Mais, à son grand étonnement, et bien que personne n’eût osé le demander, Hatteras donna l’ordre d’armer la baleinière ; il n’était pas fâché de procurer cette distraction à son équipage, et même de recueillir quelques barils d’huile. Cette permission de chasse fut donc accueillie avec satisfaction.

Quatre matelots prirent place dans la baleinière ; Johnson, à l’arrière, fut chargé de la diriger ; Simpson se tint à l’avant, le harpon à la main. On ne put empêcher le docteur de se joindre à l’expédition. La mer était assez calme. La baleinière déborda rapidement, et, dix minutes après, elle se trouvait à un mille du brick.

La baleine, munie d’une nouvelle provision d’air, avait plongé de nouveau ; mais elle revint bientôt à la surface et lança à une quinzaine de pieds ce mélange de vapeurs et de mucosités qui s’échappe de ses évents.

« Là ! là ! » fit Simpson, en indiquant un point à huit cents yards de la chaloupe.

Celle-ci se dirigea rapidement vers l’animal, et le brick, l’ayant aperçu de son côté, se rapprocha en se tenant sous petite vapeur.

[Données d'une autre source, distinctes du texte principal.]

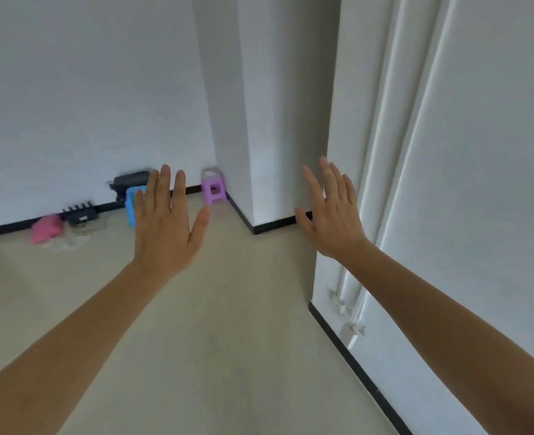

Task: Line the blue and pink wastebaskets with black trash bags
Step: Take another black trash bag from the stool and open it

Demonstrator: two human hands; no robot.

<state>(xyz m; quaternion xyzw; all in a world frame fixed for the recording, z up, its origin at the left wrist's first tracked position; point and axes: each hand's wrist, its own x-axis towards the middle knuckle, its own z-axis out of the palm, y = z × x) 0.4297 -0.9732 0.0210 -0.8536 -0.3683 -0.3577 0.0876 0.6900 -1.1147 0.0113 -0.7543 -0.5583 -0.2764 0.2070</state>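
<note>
One blue wastebasket (131, 205) is seen on the floor (228, 309) against the far wall (86, 105), its long axis roughly vertical, so it appears to stand upright; its right side is hidden behind the left hand (165, 227), and which way its mouth faces cannot be told. One pink wastebasket (46, 231) is seen further left along the same wall, tipped over, its long axis lying roughly along the floor; the picture is too blurred to tell where its opening points. Between the two baskets, a black slotted object (80, 214) is set at the skirting, with pale clear material (71, 238) spread on the floor before it. A dark object (129, 180) rests behind the blue basket; what it is cannot be told. One purple stool (214, 189) is placed upright in the corner beside the white pillar (275, 120).

Two hands are raised, backs to the camera. The left hand is spread flat with fingers extended and thumb out; nothing is held or touched. The right hand (331, 215) is likewise fully spread, fingers apart, empty, held in front of the pillar's edge; contact with it cannot be told.
</note>
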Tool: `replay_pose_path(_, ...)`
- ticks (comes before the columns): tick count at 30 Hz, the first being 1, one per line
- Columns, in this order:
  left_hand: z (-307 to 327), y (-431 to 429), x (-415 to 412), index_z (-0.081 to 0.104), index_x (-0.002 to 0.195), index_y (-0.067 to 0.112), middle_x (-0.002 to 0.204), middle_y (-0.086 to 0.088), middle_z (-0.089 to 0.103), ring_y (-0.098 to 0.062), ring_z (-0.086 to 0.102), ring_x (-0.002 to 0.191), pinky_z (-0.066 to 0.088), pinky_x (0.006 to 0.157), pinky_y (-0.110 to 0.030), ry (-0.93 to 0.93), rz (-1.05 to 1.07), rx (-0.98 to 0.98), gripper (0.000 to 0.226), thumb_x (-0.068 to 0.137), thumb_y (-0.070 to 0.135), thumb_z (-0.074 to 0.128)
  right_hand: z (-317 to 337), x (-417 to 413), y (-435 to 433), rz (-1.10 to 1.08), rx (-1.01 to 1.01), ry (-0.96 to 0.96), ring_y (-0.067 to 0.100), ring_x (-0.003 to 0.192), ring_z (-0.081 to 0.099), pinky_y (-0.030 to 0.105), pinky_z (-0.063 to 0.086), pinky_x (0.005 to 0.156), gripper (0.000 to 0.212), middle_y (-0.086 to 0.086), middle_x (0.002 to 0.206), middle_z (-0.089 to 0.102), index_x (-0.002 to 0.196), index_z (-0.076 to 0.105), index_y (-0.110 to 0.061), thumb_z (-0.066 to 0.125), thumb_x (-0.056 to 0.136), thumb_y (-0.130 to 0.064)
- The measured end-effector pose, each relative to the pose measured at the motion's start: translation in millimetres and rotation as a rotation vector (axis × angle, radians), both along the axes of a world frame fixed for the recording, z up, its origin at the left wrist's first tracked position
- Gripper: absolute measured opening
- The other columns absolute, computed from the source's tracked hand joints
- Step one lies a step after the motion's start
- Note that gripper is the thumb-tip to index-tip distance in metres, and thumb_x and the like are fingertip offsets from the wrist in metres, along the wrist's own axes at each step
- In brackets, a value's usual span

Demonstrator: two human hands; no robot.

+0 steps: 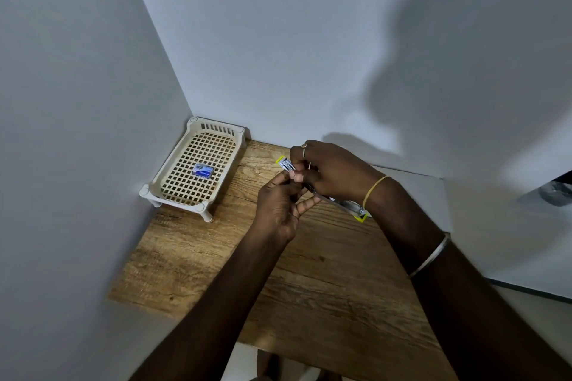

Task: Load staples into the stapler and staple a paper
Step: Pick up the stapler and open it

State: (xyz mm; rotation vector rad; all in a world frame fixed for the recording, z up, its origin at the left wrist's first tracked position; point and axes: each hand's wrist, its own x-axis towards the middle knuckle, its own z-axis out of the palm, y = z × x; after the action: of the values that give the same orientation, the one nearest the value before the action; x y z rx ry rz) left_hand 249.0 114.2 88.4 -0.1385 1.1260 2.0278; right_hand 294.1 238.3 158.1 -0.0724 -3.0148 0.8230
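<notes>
Stapler (351, 206) held over the table (216, 257) far edge, long axis far-left to near-right. Right hand (334, 173) curls round its middle. Left hand (278, 201) fingers (294, 176) pinch its far-left tip; staple strip unresolved. Staple box (202, 171) lies in basket (173, 161), far-left corner.

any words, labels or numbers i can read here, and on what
Blue box in the basket: pale printing on its top, too blurred to read.
Stapler: yellow ends, no readable marking shows.
Nothing else in view carries text.
</notes>
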Motion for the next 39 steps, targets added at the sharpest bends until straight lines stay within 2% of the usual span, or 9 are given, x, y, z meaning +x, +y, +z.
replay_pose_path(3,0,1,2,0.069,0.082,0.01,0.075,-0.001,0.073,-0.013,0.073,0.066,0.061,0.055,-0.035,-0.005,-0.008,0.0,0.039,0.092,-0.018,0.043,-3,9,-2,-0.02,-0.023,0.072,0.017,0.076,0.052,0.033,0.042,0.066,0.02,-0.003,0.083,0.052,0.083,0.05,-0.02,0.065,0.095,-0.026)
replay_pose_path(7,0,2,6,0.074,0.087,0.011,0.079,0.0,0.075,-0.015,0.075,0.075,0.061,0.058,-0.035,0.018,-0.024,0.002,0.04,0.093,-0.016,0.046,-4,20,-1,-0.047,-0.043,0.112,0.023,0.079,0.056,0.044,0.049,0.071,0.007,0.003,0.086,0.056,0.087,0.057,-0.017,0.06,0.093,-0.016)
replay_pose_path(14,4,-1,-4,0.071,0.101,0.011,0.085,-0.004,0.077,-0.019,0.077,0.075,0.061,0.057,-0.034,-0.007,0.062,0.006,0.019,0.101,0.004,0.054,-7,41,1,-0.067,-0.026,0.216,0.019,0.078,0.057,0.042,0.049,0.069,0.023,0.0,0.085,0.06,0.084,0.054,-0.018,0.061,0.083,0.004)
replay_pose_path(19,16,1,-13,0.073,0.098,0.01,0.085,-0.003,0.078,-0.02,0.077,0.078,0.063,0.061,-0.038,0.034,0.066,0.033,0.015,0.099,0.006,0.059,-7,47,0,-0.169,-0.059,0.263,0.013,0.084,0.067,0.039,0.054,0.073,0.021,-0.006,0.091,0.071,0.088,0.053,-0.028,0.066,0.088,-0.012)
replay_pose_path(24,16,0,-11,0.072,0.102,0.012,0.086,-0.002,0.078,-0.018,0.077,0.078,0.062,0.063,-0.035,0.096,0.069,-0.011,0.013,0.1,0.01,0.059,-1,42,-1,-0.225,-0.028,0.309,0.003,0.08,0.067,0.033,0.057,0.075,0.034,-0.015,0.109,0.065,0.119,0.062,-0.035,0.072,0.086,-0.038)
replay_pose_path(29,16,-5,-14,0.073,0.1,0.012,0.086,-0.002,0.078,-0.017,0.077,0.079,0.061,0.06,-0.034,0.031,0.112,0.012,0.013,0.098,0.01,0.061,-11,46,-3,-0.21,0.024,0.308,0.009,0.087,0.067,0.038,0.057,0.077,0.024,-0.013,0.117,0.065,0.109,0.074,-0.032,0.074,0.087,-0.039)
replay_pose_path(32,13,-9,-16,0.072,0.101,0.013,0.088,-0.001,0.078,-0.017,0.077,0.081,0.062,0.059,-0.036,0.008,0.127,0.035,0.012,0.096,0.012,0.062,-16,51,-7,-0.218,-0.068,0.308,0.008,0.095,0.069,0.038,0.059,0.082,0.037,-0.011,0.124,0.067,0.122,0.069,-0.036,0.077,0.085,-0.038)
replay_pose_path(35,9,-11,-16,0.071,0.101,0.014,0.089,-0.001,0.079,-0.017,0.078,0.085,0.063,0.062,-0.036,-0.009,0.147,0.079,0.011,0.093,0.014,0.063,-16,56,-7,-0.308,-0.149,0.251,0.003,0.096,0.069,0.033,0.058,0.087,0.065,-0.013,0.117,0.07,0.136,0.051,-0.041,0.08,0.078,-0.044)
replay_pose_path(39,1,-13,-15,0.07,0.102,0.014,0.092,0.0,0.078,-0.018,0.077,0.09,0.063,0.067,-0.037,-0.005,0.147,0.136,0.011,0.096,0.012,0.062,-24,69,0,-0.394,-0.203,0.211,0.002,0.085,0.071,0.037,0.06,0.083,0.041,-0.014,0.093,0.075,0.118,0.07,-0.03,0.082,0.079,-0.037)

L’énorme cétacé paraissait et reparaissait au gré des vagues, montrant son dos noirâtre, semblable à un écueil échoué en pleine mer ; une baleine ne nage pas vite, lorsqu’elle n’est pas poursuivie, et celle-ci se laissait bercer indolemment.

La chaloupe s’approchait silencieusement en suivant ces eaux vertes dont l’opacité empêchait l’animal de voir son ennemi. C’est un spectacle toujours émouvant que celui d’une barque fragile s’attaquant à ces monstres ; celui-ci pouvait mesurer cent trente pieds environ, et il n’est pas rare de rencontrer, entre le soixante-douzième et le quatre-vingtième degré, des baleines dont la taille dépasse cent quatre-vingts pieds ; d’anciens écrivains ont même parlé d’animaux longs de plus de sept cents pieds ; mais il faut les ranger dans les espèces dites d’imagination.

Bientôt la chaloupe se trouva près de la baleine. Simpson fit un signe de la main, les rames s’arrêtèrent, et, brandissant son harpon, l’adroit marin le lança avec force ; cet engin, armé de javelines barbelées, s’enfonça dans l’épaisse couche de graisse. La baleine blessée rejeta sa queue en arrière et plongea. Aussitôt les quatre avirons furent relevés perpendiculairement ; la corde, attachée au harpon et disposée à l’avant, se déroula avec une rapidité extrême, et la chaloupe fut entraînée, pendant que Johnson la dirigeait adroitement.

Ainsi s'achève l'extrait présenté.